Terkait isu pemecatan sejumlah honorer, Handoko menuturkan selama ini tenaga honorer tersebut direkrut oleh lembaga pemerintah non-kementerian (LPNK) yang sekarang terintegrasi dengan BRIN.
"Banyak peneliti yang statusnya honorer di LBM Eijkman, di mana mereka maksimal mendapat kontrak satu tahun dan tidak punya kepastian hukum,” ujar Laksana.
Dia menuturkan tidak ada pemecatan terhadap sejumlah tenaga honorer, tapi memang kontrak mereka telah berakhir pada Desember 2021. Sesuai Peraturan Pemerintah (PP) Nomor 11 Tahun 2017, PP Nomor 17 Tahun 2020 dan PP Nomor 49 Tahun 2018 sebagai turunan dari Undang-undang Nomor 5 Tahun 2014, lembaga pemerintah sudah tidak diperbolehkan merekrut personel sebagai individu, selain dengan skema PNS dan PPPK dengan batas hingga 2023.

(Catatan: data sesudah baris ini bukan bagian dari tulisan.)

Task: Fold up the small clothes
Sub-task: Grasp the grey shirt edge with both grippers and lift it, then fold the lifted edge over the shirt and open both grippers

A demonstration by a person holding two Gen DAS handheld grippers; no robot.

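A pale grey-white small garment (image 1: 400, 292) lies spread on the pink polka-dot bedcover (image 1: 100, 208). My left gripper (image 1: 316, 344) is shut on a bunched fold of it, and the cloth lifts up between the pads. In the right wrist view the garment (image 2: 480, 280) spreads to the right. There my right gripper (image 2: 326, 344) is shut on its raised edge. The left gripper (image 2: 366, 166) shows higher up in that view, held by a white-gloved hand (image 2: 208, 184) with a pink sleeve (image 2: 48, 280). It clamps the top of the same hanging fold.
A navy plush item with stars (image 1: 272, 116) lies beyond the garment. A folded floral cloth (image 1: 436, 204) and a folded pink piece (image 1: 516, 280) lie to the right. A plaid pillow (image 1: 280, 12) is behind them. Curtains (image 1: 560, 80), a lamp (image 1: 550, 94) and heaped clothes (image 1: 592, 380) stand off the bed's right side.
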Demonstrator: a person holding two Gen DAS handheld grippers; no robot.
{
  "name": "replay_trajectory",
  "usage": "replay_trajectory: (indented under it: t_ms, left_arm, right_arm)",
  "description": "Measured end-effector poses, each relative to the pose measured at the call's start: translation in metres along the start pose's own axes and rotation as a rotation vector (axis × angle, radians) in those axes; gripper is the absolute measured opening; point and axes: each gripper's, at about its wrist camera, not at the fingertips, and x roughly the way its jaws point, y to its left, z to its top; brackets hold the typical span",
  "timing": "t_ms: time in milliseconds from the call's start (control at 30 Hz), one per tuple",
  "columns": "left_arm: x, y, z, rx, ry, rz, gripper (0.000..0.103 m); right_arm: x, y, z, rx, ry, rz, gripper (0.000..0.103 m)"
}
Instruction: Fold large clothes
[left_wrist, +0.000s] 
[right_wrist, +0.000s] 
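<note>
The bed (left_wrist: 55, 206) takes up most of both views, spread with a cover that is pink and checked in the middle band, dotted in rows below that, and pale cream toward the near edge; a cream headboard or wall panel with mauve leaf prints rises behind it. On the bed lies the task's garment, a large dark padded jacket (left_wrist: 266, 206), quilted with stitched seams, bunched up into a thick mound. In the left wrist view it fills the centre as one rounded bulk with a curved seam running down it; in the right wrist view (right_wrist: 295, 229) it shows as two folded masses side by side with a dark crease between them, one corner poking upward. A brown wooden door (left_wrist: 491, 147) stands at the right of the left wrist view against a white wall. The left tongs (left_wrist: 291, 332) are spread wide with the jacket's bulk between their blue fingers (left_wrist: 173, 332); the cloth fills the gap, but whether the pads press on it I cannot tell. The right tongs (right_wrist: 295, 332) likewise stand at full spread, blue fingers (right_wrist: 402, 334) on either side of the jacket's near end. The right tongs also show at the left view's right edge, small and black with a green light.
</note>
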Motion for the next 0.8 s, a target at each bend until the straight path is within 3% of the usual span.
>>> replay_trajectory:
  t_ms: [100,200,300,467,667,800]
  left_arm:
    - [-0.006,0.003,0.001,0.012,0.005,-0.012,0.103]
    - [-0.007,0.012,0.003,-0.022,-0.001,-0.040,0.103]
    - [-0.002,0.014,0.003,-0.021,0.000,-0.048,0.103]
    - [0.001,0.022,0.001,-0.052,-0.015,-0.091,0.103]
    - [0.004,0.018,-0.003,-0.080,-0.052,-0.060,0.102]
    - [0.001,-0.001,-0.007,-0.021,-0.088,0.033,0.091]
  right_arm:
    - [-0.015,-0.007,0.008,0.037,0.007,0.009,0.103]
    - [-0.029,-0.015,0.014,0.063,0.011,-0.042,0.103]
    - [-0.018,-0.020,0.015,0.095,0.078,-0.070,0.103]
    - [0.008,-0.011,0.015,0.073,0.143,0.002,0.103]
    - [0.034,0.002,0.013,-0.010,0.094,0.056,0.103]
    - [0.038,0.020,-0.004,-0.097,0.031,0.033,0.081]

Sehingga, honorer hanya bisa dikontrak selama satu tahun anggaran, sehingga setiap akhir tahun pasti harus diberhentikan. "Sehingga, tidak benar bahwa mereka diberhentikan karena ada integrasi. Tetapi, karena sesuai kontrak hanya satu tahun dan sesuai regulasi, kami sudah tidak bisa lagi merekrut honorer," ujarnya.